The conventional picture of how a nerve cell behaves is that signals are received at synapses in the dendrites. If they are sufficient, the cell body produces a spike that travels down the axon to the synapses with other neurons. There have been some odd mechanisms added to this picture like activity starting at the cell-axon junction. Now there is a really novel behavior found. This is reported in a paper by Bukalo, Campanac, Hoffman and Fields in PNAS, Synaptic plasticity by antidromic firing during hippocampal network oscillations.

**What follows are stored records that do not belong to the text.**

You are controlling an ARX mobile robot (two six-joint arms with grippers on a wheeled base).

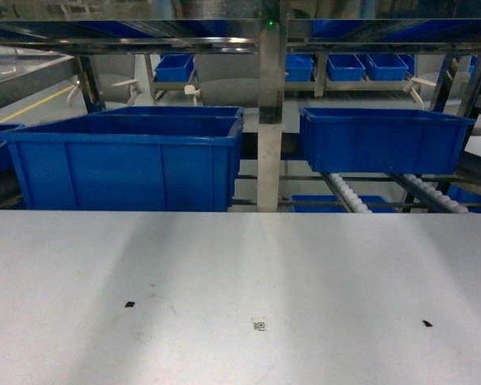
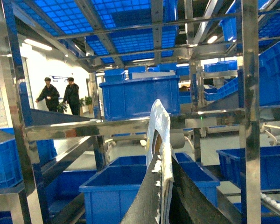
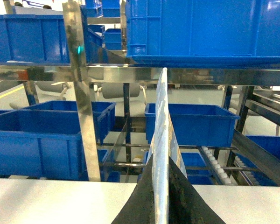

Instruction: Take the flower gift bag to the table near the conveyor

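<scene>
table (image 1: pixel 240 281) in front, bins (image 1: pixel 120 160) on conveyor (image 1: pixel 349 192) behind

Stainless-steel racking (image 1: pixel 270 104) is seen across the upper half of the head view, with a small green light at top centre. Large blue plastic bins (image 1: pixel 120 160) are set at mid-left and mid-right of that frame, and smaller ones are lined along the far top. A pale floor with a yellow line (image 1: pixel 32 103) is visible at upper left. Two people in dark clothes (image 2: pixel 60 95) are shown at mid-left of the left wrist view, beneath strip lights (image 2: pixel 37 44).
</scene>
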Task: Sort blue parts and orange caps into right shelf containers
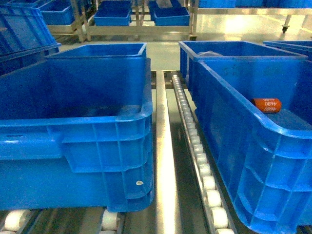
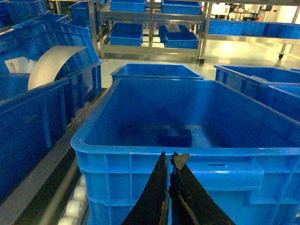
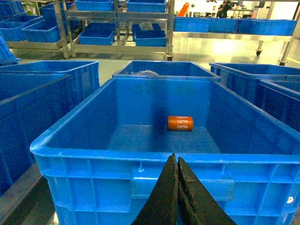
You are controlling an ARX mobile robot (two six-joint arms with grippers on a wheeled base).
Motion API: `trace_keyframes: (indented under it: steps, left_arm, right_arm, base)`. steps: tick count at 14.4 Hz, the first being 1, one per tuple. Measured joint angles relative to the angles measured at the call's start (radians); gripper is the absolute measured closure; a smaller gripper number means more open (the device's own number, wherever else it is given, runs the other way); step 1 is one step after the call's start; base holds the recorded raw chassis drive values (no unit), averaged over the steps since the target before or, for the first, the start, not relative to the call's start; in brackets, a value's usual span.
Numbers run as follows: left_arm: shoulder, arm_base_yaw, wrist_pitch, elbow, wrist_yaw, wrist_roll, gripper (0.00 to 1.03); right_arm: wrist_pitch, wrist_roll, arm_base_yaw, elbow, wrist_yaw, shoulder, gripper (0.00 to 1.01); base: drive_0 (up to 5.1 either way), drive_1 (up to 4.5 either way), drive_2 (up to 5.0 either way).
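**binwatcher:** Warehouse-looking place, shiny floor, steel racks at the back loaded with more blue bins. Up front the shelf (image 1: 165, 161) has a flat steel rail and a row of white rollers (image 1: 202, 161) running between two big blue containers. Anybody able to read the cap?

**rollerfan:** Yep, the orange cap (image 3: 180, 123) lies on its side on the floor of the right container (image 3: 140, 161), toward the far wall. White print reads "4680", stacked in rows, upside down in the head view.

**binwatcher:** And the left container (image 2: 154, 154)?

**rollerfan:** One dark blue blocky part (image 2: 177, 138) sits on its floor, mid-bin, hard to make out in the shade.

**binwatcher:** Jaws?

**rollerfan:** Left gripper (image 2: 169, 161) and right gripper (image 3: 175, 161) both pressed closed, tips touching, nothing held, each hanging in front of its bin's near rim.
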Motion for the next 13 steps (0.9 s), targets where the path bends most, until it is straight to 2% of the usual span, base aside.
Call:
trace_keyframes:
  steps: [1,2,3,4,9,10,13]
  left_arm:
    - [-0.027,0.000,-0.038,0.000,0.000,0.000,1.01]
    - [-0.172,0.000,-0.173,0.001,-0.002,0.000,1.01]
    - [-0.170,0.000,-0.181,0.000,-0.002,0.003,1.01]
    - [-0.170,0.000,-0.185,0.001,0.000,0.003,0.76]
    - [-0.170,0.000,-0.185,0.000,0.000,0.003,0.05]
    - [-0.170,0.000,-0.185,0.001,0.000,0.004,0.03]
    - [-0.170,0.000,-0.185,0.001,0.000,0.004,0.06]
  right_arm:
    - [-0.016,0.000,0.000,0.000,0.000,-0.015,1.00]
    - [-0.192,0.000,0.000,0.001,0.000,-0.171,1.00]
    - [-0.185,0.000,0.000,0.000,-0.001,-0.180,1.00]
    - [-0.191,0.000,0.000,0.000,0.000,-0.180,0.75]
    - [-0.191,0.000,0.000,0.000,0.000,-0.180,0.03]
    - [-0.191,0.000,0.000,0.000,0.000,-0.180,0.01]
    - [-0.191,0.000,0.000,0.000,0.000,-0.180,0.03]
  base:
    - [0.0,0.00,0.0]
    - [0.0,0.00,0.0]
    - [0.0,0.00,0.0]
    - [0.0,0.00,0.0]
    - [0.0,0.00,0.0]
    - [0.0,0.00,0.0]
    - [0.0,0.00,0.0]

Some cells in the hippocampus that are involved in memory can be driven backwards – signals past up the axon to the cell body and then on to the synapses in the dendrites. That is really different. The process appears to re-balance the sensitivity of groups of synapses. It happens during sleep’s sharp-wave ripple complexes.

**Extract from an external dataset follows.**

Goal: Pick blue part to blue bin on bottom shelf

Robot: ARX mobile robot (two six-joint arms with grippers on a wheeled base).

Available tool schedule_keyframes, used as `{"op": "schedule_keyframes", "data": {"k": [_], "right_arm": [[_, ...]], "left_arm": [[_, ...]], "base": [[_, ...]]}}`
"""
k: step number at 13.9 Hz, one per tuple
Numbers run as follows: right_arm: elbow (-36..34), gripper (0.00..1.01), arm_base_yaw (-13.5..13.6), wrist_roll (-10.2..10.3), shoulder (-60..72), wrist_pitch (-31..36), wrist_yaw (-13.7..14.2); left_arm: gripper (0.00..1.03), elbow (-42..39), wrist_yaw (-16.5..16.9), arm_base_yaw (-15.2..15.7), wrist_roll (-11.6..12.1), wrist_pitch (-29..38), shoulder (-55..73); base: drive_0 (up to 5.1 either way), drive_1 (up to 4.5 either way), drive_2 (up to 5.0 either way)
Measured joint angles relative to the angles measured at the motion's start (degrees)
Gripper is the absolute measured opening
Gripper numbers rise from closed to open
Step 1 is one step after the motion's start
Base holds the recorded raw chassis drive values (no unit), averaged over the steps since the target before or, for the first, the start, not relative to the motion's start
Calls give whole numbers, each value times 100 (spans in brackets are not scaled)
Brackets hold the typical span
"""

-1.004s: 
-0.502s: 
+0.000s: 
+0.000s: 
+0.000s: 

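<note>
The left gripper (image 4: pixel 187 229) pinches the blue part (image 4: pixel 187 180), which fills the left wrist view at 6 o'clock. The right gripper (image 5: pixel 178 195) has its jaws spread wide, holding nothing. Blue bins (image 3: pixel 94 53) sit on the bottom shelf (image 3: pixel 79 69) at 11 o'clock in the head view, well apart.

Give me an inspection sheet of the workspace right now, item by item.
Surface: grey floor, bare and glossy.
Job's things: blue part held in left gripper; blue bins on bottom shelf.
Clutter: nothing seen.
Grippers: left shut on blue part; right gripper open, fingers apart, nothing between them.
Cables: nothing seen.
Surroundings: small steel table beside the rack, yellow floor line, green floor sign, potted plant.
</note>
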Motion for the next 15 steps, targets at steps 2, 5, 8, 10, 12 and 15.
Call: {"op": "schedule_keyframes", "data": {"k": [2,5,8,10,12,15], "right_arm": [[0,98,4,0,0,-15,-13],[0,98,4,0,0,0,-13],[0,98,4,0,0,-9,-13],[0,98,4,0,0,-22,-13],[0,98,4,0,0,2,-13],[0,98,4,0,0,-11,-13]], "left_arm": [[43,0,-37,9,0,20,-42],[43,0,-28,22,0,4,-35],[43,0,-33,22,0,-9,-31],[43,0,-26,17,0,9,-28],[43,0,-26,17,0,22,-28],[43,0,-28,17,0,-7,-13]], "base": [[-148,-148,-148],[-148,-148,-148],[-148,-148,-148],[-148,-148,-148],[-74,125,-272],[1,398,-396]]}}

It seems reasonable that when a system is driven in one direction for a whole day that it would be an advantage to reset the system back so that there was ‘headroom’ for another day’s activities. This would need to be done without losing the relative changes in synaptic sensitivity that had been gained during the day (in fact, consolidate them) – in other words, to preserve the memories and learning that had happened during the day.
Here is the abstract:
Learning and other cognitive tasks require integrating new experiences into context. In contrast to sensory-evoked synaptic plasticity, comparatively little is known of how synaptic plasticity may be regulated by intrinsic activity in the brain, much of which can involve nonclassical modes of neuronal firing and integration. Coherent high-frequency oscillations of electrical activity in CA1 hippocampal neurons [sharp-wave ripple complexes (SPW-Rs)] functionally couple neurons into transient ensembles. These oscillations occur during slow-wave sleep or at rest. Neurons that participate in SPW-Rs are distinguished from adjacent nonparticipating neurons by firing action potentials that are initiated ectopically in the distal region of axons and propagate antidromically to the cell body. This activity is facilitated by GABA-mediated depolarization of axons and electrotonic coupling. The possible effects of antidromic firing on synaptic strength are unknown. We find that facilitation of spontaneous SPW-Rs in hippocampal slices by increasing gap-junction coupling or by GABA-mediated axon depolarization resulted in a reduction of synaptic strength, and electrical stimulation of axons evoked a widespread, long-lasting synaptic depression. Unlike other forms of synaptic plasticity, this synaptic depression is not dependent upon synaptic input or glutamate receptor activation, but rather requires L-type calcium channel activation and functional gap junctions. Synaptic stimulation delivered after antidromic firing, which was otherwise too weak to induce synaptic potentiation, triggered a long-lasting increase in synaptic strength. Rescaling synaptic weights in subsets of neurons firing antidromically during SPW-Rs might contribute to memory consolidation by sharpening specificity of subsequent synaptic input and promoting incorporation of novel information.